Zusterzeel, Robbert; Ter Bekke, Rachel M A; Volders, Paul G A; Leijten, Farah M M; van den Wijngaard, Arthur; Serroyen, Jan; Gorgels, Anton P M.
Afiliação
  • Zusterzeel R; Department of Cardiology, Maastricht University Medical Center, Maastricht, The Netherlands.
Ann Noninvasive Electrocardiol ; 18(6): 555-63, 2013 Nov.
Article em En | MEDLINE | ID: mdl-24303970
ABSTRACT

BACKGROUND:

Arrhythmogenic right-ventricular cardiomyopathy (ARVC) can lead to RV dilatation. We hypothesized that electrocardiographic characteristics including QRS amplitudes in the extremity- and precordial leads, the S amplitude in lead V1 , and extent of T-wave negativity over the precordial leads are related to RV dilatation in this condition.

METHODS:

In 42 ARVC patients and 42 controls, we correlated total QRS amplitude in the extremity leads (∑QRSext ), precordial leads (∑QRSprec ) and in all leads (∑QRStot summation of ∑QRSext and ∑QRSprec ), S amplitude in lead V1 and the extent of T-wave inversion in the precordial leads (V1 vs. beyond V1 ) with RV end diastolic diameter (RVEDD) by echocardiography.

RESULTS:

In the ARVC group, the mean age was 46 ± 14 years, 31 patients were male, 28 had an implantable cardioverter defibrillator (ICD), and 7 had a LV ejection fraction (EF) < 55%. The control group was age- and gender matched to the ARVC cohort. In contrast to controls, the ∑QRSext (regression coefficient (RC), -0.29; P = 0.020), ∑QRSprec (RC, -0.20; P = 0.015), and ∑QRStot (RC, -0.14; P = 0.009) were lower with RV dilatation in ARVC. S amplitude in lead V1 was not related to RV diameter (RC, -0.98; P = 0.088).

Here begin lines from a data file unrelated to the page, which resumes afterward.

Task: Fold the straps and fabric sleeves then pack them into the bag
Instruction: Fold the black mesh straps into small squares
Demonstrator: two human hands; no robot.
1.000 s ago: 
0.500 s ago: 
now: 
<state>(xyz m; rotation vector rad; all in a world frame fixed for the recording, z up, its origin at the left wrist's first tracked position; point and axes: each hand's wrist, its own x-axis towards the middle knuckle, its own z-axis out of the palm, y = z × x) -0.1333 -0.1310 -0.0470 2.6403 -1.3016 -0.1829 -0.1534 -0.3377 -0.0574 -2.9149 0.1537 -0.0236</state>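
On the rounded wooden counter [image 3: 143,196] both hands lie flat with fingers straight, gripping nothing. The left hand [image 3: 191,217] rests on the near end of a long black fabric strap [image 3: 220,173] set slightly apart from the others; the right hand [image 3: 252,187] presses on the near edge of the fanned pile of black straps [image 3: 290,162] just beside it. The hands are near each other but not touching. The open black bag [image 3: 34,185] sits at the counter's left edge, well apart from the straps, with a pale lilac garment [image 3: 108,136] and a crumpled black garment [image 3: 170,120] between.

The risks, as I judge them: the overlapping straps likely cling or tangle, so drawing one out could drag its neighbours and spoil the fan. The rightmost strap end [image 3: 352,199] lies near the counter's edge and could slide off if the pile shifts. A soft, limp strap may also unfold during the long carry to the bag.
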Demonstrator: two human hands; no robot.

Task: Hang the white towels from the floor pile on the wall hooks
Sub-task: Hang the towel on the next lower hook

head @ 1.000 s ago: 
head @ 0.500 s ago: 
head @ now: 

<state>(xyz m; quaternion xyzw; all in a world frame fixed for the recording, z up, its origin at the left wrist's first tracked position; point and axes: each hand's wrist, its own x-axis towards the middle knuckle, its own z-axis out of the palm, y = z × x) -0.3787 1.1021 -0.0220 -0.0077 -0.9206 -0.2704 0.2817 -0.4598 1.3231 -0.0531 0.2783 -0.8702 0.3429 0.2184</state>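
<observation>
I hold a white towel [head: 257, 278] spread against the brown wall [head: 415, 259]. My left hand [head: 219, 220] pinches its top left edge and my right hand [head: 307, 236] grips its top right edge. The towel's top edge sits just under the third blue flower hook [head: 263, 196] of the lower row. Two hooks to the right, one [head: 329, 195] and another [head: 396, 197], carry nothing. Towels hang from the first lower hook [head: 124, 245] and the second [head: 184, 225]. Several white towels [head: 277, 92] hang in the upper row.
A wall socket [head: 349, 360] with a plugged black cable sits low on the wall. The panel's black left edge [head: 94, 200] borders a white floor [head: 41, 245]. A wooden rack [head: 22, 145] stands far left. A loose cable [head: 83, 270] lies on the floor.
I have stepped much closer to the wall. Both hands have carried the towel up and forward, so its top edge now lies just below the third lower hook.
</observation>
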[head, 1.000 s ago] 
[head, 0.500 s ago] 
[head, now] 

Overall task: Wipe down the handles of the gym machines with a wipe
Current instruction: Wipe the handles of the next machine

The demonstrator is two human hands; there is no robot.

Precordial T-wave inversion beyond lead V1 (V2 -V6 ) was associated with a larger RV diameter (RC, 8.58; P = 0.012).

CONCLUSIONS:

Summed QRS amplitudes in the extremity and precordial leads, and T-wave inversion beyond lead V1 are associated with RV dilatation in patients with ARVC.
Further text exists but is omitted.